About this exercise: Copy exactly the stretch of data below from the line with "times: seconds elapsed" through the line with "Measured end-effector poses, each", including both of those lines.

Data section:
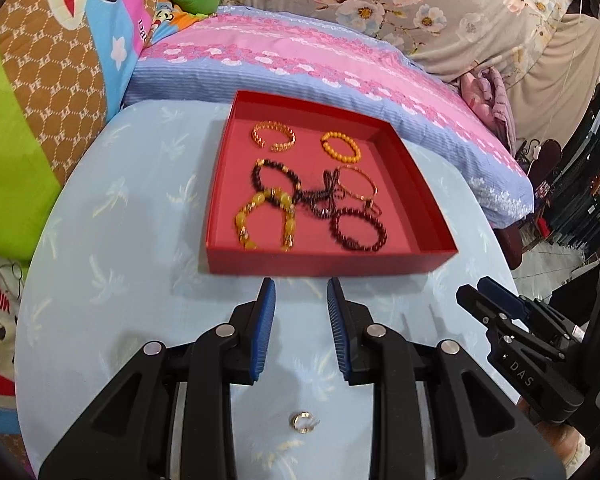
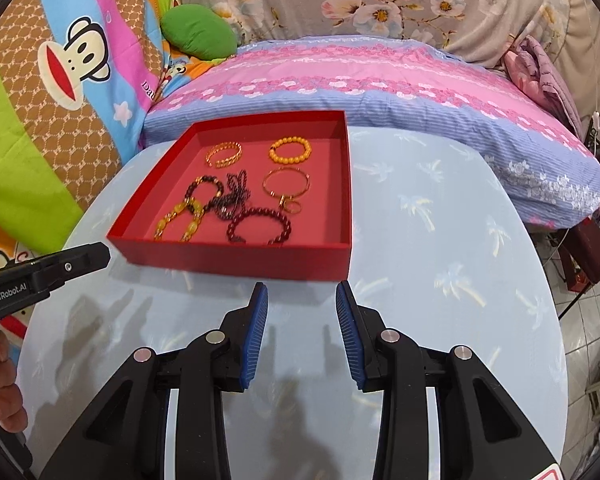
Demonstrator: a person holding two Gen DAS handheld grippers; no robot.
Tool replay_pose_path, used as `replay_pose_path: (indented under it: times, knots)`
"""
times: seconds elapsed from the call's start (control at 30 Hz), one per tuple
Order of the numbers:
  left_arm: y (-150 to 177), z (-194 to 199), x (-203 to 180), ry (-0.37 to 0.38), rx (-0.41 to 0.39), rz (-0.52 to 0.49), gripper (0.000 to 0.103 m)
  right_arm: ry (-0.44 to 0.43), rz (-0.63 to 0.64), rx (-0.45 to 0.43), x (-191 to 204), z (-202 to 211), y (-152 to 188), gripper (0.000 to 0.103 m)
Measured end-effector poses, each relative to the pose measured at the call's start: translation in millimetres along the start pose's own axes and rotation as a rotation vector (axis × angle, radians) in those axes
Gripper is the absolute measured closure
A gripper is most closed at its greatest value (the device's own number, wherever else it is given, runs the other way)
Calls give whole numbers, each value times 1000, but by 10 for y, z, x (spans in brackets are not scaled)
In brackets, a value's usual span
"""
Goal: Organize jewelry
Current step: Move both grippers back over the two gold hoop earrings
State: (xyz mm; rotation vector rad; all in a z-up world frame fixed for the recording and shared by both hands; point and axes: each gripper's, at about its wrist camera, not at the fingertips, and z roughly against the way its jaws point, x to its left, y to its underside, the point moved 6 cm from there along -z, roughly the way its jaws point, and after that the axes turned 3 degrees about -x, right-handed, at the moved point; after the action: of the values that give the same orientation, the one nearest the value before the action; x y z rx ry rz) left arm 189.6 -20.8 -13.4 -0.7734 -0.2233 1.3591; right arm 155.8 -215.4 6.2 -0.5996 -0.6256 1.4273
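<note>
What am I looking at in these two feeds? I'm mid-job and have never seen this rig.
No robot arm here: a person carries a hand-held gripper in each hand, and each has a fisheye camera looking along its two blue-padded fingers. One feed is from the left hand-held gripper, the other from the right hand-held gripper; each also catches the other at its edge. Both stand open and hold nothing. On the round table's light blue cloth sits a shallow red box holding bracelets: an orange beaded one, a gold cuff, a dark red beaded one and others. A small silver ring lies loose on the cloth, close under the left gripper.
</note>
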Motion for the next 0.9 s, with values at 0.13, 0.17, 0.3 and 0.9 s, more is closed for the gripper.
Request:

Answer box:
times: seconds elapsed from the call's start (control at 30 Hz), one per tuple
Order of the numbers:
  left_arm: y (-150 to 177), z (-194 to 199), x (-203 to 180), ry (-0.37 to 0.38), rx (-0.41 to 0.39), rz (-0.52 to 0.49), gripper (0.000 to 0.103 m)
  right_arm: ry (-0.44 to 0.43), rz (-0.63 to 0.64), rx (-0.45 to 0.43), x (-191 to 204), z (-202 to 211), y (-152 to 188), gripper (0.000 to 0.103 m)
Measured end-effector poses, each relative to the pose measured at the call's start: translation in millimetres along the start pose's own axes and rotation as a rotation vector (axis × angle, radians) in those axes

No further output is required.